● TASK INSTRUCTIONS
Output only the lines below that start at the line containing "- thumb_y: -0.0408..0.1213" and end at the line containing "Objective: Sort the", with both ends kept.

● SUPPLIED MATERIAL
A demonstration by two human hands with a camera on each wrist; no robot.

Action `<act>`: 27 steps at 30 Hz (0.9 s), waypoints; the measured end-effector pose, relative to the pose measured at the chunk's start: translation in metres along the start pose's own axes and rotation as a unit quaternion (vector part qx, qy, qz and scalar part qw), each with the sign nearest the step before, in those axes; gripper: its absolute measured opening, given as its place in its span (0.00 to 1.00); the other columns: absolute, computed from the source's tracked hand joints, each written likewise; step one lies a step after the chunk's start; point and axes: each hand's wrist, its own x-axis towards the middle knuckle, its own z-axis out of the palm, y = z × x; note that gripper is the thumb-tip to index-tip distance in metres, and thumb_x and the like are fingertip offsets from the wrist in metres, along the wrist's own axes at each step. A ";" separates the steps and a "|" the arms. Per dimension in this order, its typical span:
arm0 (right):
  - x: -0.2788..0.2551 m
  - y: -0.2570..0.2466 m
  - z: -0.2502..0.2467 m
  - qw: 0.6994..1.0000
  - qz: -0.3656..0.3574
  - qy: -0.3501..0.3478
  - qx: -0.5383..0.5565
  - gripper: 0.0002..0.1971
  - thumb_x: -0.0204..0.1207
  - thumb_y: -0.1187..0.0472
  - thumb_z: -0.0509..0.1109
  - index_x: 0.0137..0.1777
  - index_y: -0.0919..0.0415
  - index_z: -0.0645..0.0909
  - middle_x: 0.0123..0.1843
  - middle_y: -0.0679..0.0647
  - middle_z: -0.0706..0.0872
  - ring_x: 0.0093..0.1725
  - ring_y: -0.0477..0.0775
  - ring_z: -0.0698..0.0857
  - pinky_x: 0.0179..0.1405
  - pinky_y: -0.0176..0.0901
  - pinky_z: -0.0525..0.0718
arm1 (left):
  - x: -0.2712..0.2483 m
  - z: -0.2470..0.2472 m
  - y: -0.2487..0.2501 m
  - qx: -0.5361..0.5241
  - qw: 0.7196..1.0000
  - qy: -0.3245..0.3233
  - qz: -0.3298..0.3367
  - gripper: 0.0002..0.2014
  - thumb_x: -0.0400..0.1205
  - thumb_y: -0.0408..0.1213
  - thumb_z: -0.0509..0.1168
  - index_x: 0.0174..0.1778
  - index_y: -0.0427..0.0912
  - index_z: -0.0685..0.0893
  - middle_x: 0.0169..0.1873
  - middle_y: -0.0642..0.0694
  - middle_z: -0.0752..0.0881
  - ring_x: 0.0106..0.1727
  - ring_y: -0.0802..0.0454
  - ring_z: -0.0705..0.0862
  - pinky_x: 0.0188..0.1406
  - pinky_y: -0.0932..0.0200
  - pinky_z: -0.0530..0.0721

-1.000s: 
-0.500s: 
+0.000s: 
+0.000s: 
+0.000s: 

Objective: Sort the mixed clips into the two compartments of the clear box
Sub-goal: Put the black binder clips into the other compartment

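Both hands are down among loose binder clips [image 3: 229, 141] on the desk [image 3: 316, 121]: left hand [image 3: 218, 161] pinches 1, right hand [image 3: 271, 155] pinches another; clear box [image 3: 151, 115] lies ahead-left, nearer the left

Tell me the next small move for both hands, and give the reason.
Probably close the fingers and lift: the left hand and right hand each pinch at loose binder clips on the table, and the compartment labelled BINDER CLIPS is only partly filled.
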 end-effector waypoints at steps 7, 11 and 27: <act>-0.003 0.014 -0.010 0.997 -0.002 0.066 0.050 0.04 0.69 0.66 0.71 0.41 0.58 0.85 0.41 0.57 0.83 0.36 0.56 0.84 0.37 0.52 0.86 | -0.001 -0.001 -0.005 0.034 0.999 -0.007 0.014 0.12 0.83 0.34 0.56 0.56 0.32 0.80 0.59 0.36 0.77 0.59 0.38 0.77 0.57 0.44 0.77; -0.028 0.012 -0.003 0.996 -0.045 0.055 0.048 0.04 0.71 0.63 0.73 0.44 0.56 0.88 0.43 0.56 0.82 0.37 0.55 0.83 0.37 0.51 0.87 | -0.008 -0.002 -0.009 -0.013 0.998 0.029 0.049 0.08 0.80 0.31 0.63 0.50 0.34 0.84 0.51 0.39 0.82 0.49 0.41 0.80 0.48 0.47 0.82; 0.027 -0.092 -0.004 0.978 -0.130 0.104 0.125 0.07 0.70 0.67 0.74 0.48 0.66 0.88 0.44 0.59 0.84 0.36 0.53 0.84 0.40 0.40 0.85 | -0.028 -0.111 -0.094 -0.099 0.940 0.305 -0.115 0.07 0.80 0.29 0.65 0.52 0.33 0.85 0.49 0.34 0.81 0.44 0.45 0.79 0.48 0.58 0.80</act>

● ANSWER BOX
  - thumb_y: -0.0408..0.1213
  - thumb_z: -0.0509..0.1168
  - index_x: 0.0174..0.1778
  - index_y: -0.0427..0.0912
  - index_z: -0.0685..0.0893
  - middle_x: 0.0169..0.1873
  - middle_y: -0.0642..0.0694
  - middle_z: -0.0752..0.0881
  - ring_x: 0.0106..0.1727
  - ring_y: -0.0802..0.0454
  - ring_z: -0.0705..0.0862
  - pinky_x: 0.0188..0.1406
  - pinky_y: -0.0932..0.0200
  - pinky_z: -0.0530..0.0721

-1.000s: 
-0.500s: 
+0.000s: 
+0.000s: 
+0.000s: 

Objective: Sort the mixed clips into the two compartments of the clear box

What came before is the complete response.